Horton Hears an Owww!

There’s a place in your head where your cranium sits,

And it craniates daily without throwing fits,

But sometime last December, my cranium crashed,

Making thinking as hard as a week-old Who-Hash,

 

There came first a wave,

Pounding hard as it came,

Dimming down all the lights,

Blotting out my own name,

And when the knife-pain came after,

(As knife-pains will do),

I was sure as a Cat with Thing One and Thing Two.

 

“It’s a migraine!” said I, in a voice mighty quiet.

If you don’t know why quiet, I suggest you should try it.
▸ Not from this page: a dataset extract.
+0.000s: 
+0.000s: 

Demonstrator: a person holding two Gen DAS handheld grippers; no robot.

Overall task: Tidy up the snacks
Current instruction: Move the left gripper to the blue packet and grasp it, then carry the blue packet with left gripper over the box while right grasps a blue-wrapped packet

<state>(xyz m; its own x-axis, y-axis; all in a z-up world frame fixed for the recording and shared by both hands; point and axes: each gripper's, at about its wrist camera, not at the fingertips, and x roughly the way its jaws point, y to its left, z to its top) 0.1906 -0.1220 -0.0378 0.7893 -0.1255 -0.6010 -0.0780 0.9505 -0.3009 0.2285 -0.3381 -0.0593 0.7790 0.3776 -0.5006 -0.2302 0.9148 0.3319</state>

For a migraine’s a headache scaled up just a few,

To the factor of five hundred seventy-two!

 

Had it happened but once, well that might be just life,

But I soon found that daily I met with that knife,

And my doctor said “Hmm,” with that doctorly eye,

“Why not come place your head in this fine MRI.”

 

So it hummed and it thrummed as I lay in the drum,

And I waited to see just what answers would come,

(I also did learn in my lengthy long lying,

I could quote Alice’s Restaurant, without trying!)

 

And my doctor said “Humm,”

And she asked me to come,

To see what transpired in that rumbly drum.

 

And I saw there … a spot.

Really, almost a dot.

In the midst of my brain,

Where a dot should be not.

 

Now a spot can be deadly or nothing at all,

Just a mark of the chalk on your cranium wall,

But as we looked it over, we couldn’t help stewing,

Just what is this dot? What the heck is it doing?

 

 

Is it a lesion? A mark of MS?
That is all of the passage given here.